[DATA FOR REVIEW Boundary: Start]

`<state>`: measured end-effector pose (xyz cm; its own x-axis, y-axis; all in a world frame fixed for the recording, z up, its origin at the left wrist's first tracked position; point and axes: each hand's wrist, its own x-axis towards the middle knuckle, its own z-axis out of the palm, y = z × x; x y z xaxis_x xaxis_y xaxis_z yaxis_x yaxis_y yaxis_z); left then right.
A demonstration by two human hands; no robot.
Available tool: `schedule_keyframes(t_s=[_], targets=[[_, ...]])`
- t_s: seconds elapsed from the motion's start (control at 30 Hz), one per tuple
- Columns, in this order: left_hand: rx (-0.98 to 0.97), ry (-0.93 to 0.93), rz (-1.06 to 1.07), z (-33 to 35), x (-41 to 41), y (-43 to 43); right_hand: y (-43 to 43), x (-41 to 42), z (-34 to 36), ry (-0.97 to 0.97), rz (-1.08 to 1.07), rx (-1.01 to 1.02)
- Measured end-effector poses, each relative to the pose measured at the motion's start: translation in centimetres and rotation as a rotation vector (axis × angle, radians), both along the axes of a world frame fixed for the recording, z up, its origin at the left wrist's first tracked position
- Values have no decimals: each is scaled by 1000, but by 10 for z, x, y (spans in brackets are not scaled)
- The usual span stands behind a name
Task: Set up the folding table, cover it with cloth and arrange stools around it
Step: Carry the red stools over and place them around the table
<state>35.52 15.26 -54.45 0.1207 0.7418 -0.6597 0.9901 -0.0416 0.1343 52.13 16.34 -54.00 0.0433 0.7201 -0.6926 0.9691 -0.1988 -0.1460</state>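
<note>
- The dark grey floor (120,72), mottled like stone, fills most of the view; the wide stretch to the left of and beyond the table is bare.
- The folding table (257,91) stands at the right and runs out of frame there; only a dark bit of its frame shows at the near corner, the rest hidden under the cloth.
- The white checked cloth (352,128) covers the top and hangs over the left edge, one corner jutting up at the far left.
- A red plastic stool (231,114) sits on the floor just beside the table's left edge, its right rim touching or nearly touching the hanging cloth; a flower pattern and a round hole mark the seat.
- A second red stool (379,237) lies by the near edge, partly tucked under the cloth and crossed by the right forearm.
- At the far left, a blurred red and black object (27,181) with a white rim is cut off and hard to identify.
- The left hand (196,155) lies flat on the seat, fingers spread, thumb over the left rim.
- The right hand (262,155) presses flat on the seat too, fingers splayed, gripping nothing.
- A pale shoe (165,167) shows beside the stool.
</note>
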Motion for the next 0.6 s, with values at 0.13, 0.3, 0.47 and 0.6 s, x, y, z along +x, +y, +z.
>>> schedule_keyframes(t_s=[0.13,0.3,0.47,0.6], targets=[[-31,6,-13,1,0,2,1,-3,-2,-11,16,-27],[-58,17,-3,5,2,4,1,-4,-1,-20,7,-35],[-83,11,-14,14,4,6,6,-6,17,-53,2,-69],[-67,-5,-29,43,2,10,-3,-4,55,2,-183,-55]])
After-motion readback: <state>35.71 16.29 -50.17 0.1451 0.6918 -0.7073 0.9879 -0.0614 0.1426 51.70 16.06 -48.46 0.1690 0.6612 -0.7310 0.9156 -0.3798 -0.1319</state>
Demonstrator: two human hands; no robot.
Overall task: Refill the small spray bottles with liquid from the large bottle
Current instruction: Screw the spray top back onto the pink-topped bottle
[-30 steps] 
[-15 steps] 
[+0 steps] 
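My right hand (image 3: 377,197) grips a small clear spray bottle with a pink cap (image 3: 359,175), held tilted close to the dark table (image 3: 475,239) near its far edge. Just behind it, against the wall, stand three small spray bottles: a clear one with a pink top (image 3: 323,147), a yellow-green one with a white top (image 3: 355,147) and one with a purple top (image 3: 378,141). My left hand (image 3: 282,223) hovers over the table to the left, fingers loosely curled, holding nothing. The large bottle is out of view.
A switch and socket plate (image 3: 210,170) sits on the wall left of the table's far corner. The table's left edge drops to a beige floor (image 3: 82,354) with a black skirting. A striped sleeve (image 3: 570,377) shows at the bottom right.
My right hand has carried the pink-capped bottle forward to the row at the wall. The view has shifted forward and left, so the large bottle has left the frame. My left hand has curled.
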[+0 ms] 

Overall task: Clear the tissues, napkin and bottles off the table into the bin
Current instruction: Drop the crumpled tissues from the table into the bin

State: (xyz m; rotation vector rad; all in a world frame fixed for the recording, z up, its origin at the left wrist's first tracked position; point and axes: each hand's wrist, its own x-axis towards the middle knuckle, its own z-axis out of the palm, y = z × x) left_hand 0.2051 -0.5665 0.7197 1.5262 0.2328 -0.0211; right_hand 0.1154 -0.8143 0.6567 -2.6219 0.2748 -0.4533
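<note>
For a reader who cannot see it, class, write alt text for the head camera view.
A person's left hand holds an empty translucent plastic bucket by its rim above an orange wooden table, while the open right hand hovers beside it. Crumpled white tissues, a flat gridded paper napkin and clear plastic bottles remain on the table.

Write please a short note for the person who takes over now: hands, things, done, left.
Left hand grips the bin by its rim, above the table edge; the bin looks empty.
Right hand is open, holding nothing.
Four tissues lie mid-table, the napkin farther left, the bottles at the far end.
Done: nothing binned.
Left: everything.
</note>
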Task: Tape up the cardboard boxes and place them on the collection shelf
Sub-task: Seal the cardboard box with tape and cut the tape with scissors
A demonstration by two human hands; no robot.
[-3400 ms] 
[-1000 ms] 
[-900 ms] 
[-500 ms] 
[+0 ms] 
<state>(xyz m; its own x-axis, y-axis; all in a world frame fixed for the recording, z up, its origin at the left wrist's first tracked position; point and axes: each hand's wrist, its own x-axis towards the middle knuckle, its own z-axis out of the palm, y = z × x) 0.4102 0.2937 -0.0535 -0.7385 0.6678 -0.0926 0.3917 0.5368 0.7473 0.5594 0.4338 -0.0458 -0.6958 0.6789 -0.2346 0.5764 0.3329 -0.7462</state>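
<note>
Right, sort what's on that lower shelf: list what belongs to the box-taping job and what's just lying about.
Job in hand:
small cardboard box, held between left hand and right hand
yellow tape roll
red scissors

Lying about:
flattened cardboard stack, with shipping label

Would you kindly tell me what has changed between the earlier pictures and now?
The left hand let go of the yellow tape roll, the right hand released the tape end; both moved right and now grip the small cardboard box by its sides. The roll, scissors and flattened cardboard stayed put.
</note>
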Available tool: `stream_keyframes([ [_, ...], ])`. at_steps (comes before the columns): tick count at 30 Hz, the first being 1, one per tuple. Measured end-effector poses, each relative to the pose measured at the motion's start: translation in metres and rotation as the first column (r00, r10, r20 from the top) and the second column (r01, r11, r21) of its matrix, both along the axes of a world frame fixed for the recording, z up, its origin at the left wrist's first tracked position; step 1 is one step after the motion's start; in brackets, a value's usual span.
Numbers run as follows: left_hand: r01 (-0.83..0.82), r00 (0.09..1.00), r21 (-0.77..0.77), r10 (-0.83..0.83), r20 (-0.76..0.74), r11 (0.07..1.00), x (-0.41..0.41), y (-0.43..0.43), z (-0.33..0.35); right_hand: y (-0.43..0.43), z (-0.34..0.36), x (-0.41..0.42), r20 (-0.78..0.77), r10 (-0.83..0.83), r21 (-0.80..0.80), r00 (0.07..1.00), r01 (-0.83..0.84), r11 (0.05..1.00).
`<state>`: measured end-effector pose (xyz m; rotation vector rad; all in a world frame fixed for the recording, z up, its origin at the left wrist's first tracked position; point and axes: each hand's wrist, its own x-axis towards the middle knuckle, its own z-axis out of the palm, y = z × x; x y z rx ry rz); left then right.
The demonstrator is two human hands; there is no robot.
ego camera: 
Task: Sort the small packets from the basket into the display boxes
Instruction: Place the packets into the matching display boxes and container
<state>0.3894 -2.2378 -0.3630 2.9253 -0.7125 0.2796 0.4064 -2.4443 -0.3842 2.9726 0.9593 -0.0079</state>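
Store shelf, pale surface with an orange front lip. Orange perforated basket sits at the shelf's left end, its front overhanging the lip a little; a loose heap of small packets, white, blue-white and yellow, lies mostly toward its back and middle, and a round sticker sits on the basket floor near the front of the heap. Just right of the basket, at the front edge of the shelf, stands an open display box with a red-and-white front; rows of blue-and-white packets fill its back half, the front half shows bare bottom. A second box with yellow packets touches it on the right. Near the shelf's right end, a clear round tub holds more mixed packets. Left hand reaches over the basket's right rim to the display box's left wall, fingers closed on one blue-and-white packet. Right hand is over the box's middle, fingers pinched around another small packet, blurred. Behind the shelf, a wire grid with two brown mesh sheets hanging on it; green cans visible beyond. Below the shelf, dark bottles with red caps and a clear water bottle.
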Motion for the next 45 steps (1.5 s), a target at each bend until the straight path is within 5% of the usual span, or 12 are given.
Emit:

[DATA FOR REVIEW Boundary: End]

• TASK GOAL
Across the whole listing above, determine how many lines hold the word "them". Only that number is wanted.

• EXERCISE ANSWER
2